So the faintly calypso drum track buried deep in the mix of ‘Dr.Strangeluv’ would be the basis of many band’s entire songs, while listen closely to ‘The Dress’ and you hear a ghostly ambience that would be terrifying were it not so empty. For a band who stuck so firmly to the “art-rock” template, ‘23’ is also remarkably hard to categorize.
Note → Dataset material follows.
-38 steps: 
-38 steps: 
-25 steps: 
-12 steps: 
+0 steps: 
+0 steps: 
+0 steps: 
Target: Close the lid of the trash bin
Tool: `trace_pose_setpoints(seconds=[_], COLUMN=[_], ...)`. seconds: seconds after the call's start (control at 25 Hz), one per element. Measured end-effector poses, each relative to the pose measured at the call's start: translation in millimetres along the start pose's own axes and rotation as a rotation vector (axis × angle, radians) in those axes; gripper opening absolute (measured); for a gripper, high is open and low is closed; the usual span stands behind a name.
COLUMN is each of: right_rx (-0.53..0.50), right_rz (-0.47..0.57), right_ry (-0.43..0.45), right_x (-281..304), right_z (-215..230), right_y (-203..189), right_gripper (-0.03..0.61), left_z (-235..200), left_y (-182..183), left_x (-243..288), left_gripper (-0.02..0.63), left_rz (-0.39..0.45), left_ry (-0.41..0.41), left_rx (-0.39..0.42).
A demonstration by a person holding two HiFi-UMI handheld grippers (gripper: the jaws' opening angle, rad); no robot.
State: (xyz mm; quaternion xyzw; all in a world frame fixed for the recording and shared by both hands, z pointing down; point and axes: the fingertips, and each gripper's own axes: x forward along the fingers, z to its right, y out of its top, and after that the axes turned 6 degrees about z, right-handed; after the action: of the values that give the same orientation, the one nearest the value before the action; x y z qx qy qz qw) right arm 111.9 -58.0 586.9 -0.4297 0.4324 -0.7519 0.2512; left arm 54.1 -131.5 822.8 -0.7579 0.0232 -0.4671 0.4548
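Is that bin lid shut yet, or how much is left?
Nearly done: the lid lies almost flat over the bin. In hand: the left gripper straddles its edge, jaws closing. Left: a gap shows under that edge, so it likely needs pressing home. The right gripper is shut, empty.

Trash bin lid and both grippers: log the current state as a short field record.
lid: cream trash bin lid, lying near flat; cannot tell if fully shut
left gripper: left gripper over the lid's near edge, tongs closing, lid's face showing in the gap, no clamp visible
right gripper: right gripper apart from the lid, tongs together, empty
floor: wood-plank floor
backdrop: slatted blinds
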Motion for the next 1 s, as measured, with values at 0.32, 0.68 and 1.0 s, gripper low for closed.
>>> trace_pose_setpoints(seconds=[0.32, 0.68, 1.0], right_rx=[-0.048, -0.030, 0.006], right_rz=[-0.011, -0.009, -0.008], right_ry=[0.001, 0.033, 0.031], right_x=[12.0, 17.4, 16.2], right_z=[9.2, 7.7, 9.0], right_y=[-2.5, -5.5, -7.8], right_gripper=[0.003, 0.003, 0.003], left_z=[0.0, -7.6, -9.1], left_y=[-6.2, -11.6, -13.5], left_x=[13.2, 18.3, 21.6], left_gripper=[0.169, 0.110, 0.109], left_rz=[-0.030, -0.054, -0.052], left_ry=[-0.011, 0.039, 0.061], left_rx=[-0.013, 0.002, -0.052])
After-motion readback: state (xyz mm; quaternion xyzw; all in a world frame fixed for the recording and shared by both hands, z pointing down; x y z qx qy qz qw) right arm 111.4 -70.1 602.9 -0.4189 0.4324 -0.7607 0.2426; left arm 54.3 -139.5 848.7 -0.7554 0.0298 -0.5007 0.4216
There are moments, like the Motown-inspired vocals of ‘Silently’, or the way ‘Publisher’ could have stepped off the latest, also masterful, Of Montreal record (while My Bloody Valentine are a recognisable key influence throughout), but for the most part Blonde Redhead sound like their own band, trapped inside their own hermetically-sealed unintelligible world, something that only adds to the appeal of ‘23’. By the time ‘My Impure Hair’ fades in a burst of arrhythmic electronica that sounds like someone’s final heartbeats, the record will already have cast its’ wistful, astounding spell.

Where one is tempted to put, for example, ‘Neon Bible’ aside and not listen to it again for the next ten years, lest the fairy tale-like magic fade, ‘23’ is a record that demands to be heard again and again, each repeated play unraveling the delicate tapestry of guitar and Makino’s haunting voice, slowly revealing it to be a near-classic of atmosphere and tension. Remember it took Sonic Youth five albums before the world sat up and really took notice. If ‘23’ isn’t the album to break Blonde Redhead then it’ll be the next one. Or the one after that. By then they should be everyone’s favourite band.